Real-time data offers significant advantages to a customer data platform (CDP), especially in terms of freshness. Modern cloud data platforms have simplified real-time data management, enabling seamless implementation of omnichannel personalization scenarios. For instance, if a customer adds a product to their cart but doesn’t complete the purchase, you can retarget them through search marketing in Google Ads and Bing if they don’t open the corresponding e-mail.
Keeping audiences up to date is crucial for accurate targeting in a CDP. When a new visitor engages with your website, you can promptly add them to a specific audience based on their behavior to maximize accuracy. Similarly, if a visitor changes their consent, updating the audience ensures compliance with privacy regulations and maintains data privacy.
What Are the Benefits of Real-Time Data Processing?

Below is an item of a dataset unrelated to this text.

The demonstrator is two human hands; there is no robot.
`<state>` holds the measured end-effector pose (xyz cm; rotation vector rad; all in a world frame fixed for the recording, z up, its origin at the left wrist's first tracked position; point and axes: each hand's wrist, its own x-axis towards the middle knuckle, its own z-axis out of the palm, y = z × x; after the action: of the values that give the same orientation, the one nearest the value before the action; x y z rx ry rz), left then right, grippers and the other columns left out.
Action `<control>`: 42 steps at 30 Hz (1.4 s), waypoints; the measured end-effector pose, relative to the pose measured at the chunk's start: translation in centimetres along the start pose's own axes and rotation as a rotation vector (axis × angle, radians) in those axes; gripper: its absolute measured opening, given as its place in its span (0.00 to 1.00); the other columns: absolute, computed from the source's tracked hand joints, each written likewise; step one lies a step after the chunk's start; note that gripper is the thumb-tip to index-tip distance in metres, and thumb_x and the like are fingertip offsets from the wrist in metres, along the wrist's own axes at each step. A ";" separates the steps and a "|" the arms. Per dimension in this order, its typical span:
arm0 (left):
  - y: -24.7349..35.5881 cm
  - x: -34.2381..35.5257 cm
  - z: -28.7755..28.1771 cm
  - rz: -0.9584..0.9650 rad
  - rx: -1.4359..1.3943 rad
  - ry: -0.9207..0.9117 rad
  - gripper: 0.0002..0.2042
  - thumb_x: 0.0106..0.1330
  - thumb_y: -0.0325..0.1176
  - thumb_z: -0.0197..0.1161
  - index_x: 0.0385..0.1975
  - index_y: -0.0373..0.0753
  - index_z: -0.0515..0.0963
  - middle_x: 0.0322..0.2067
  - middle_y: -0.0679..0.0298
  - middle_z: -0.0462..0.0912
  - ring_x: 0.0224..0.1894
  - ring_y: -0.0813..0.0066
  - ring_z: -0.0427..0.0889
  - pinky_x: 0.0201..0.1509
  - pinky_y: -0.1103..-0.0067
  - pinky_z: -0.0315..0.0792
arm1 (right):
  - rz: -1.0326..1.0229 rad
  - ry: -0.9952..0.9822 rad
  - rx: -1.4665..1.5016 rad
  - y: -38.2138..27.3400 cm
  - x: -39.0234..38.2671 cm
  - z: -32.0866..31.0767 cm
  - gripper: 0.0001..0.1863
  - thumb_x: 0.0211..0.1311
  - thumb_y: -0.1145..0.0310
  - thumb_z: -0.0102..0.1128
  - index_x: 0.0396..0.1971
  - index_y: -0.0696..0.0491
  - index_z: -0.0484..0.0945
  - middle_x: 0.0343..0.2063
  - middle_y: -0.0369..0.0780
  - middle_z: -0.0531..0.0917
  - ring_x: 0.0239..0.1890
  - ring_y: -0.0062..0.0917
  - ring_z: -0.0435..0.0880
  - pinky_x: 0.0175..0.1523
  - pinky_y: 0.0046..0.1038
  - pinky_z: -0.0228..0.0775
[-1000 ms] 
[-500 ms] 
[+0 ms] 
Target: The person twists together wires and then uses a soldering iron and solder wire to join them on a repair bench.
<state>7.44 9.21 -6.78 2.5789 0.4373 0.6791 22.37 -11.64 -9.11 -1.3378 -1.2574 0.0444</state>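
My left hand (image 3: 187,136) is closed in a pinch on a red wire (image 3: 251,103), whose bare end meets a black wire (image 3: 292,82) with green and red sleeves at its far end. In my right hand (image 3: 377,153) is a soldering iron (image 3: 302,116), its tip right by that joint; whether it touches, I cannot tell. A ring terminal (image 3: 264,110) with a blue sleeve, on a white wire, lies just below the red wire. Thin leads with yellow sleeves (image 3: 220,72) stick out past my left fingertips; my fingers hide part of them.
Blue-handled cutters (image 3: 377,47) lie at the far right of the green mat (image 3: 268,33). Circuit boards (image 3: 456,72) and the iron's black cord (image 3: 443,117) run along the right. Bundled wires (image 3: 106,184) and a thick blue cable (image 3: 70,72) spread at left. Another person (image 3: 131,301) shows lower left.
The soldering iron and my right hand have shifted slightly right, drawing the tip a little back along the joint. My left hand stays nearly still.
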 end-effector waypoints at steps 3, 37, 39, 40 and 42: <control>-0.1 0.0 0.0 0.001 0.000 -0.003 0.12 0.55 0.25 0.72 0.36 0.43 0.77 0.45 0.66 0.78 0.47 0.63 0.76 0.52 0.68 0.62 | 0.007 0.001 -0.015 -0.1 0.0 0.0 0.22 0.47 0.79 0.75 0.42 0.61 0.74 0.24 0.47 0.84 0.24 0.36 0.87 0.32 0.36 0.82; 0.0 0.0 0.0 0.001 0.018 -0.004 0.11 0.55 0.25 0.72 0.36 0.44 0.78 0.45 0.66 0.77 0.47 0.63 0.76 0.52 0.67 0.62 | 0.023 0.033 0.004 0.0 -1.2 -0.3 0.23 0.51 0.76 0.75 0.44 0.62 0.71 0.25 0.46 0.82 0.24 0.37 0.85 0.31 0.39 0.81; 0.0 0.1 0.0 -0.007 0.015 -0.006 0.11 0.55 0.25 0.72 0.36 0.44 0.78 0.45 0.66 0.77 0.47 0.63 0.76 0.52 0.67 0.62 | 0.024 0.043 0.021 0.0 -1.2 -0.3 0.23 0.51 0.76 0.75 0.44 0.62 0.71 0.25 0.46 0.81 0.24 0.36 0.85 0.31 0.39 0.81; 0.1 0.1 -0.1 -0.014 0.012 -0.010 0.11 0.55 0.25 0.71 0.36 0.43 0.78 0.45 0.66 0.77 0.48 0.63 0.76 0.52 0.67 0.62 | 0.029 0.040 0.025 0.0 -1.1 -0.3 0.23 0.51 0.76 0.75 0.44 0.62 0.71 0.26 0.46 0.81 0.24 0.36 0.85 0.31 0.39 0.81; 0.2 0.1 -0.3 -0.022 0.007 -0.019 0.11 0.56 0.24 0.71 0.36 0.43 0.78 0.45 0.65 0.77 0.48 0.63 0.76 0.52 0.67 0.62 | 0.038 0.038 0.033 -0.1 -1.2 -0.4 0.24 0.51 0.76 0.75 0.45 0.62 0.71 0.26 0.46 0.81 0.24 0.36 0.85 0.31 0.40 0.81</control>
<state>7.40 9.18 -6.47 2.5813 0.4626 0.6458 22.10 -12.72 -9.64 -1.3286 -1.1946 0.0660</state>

Real-time data makes it possible to have timely optimization signals. For example, when a user converts to your website, and you aim to prioritize profitability, you can instantly send the profit value to your marketing channels. This allows you to track the profit value and conversions with added value in your marketing channels, providing critical insights for optimization. Another example is receiving prompt alerts when things go differently than you expected. It could be something like receiving a notification when tagging breaks on your website.
Here is an example of real-time data ingestion framework within the Google Cloud Platform.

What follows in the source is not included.